Re: How do you explain existence of anything. The expanding universe, the radiation echo, and the second Law of thermodynamics all point to the universe having a beginning....
Just a little niggle: I believe that existence is a semantic property, not a physical one. I mean, keeping in mind my pet cosmology --ie the Sense/Nonsense clash-- we can posit that only the Absolute Sense could exist, if any.... And yet, it's continually challenged by its metaphysical antithesis, the Absolute Nonsense. Hence, you're naively mistaking the universe's mere presence for the universe's existence.
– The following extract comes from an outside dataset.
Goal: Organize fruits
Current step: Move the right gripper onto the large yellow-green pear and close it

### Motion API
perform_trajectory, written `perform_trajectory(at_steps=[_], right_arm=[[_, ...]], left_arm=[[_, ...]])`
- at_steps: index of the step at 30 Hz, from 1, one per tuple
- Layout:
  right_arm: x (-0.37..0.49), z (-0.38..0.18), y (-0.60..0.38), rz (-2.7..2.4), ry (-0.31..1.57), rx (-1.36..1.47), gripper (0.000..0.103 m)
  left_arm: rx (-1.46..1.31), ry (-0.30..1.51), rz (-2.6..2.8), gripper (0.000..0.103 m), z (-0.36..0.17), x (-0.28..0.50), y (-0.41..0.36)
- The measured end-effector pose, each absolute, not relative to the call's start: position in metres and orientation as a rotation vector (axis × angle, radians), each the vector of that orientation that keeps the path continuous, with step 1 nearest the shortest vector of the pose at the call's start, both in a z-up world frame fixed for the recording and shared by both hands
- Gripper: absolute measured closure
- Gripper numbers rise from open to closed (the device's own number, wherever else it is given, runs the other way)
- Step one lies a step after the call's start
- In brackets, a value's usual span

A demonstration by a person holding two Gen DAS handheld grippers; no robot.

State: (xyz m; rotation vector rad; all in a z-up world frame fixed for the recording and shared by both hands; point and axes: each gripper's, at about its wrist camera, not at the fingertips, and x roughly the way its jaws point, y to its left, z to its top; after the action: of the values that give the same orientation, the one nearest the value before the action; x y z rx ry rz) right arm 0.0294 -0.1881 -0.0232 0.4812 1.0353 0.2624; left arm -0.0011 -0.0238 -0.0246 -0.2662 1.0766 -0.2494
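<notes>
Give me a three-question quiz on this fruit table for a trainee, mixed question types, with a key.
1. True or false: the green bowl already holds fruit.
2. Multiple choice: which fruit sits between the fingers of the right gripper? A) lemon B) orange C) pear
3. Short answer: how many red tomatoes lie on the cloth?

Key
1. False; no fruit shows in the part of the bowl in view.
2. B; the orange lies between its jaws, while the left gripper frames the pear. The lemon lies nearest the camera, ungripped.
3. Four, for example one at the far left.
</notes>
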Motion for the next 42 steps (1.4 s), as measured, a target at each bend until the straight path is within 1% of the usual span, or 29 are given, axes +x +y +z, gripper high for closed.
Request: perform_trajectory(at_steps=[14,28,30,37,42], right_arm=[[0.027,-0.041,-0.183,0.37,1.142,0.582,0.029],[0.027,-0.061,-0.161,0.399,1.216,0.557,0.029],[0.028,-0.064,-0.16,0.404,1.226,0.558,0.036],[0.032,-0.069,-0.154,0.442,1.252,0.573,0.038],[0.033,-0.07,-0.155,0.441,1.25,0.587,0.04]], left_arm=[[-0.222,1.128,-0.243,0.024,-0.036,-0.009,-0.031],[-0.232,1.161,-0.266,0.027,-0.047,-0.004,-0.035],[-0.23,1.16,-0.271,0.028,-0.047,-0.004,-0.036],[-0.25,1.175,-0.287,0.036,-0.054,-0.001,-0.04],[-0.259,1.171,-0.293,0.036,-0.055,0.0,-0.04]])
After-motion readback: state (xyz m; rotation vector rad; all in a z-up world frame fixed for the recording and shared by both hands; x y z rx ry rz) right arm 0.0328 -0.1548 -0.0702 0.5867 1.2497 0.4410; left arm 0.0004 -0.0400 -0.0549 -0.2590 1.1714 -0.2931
Indeed, the galaxies, the stars, time, space, the earth, the wildlife, and, ultimately, you and me, are merely present. The whole universe scenery is merely on display.... So far, all we can assume about our physical world is that it's present, only the certainty of a prevailing Absolute Sense would confer existence to the Universe. For, as you rightfully noted, our Big-Banged universe popped out of nothing --a quantum fluctuation in a Dirac ocean... Or, as Christians put it, creation ex nihilo. But think of it, Greg: if our whole universe, full of galaxies, planets, black holes, life forms, etc. originated from nothingness then basic logic tells us that the universe itself is nothing! Indeed, if the whole universe proceeds from a vacuous principle then all its successive blossoms, all its physico-chemical twists and turns will not budge its inner, original nature. And ultimately, all the universe's developmental stages would flatly turn out to be bathetic avatars of the same, fundamental, vacuous non-being.... And all you're gazing at --the flowers, the children, the seagulls, the skyline, the moon,....-- just don't exist. They merely are cognitive phenomena --they're on display. To give them existence you need the only Existence that can possibly be, that is, the Absolute Sense. In my opinion, only the evidence of such a semantic transcendence could provide existence for subservient, contingent beings. For existence is everlasting, existence is not some transitory property --it's a semantic property and, just as meaningness is eternal so is an existing being. Insofar as we're somehow pervaded by the Absolute Sense, we might be more than present beings. If there's a semantic Absolute who's perennially struggling against and prevailing over the Nonsensical Absolute then beyond material phenomena, and above the whimsical nature of human history, lies "eternal life", that is, genuine existence.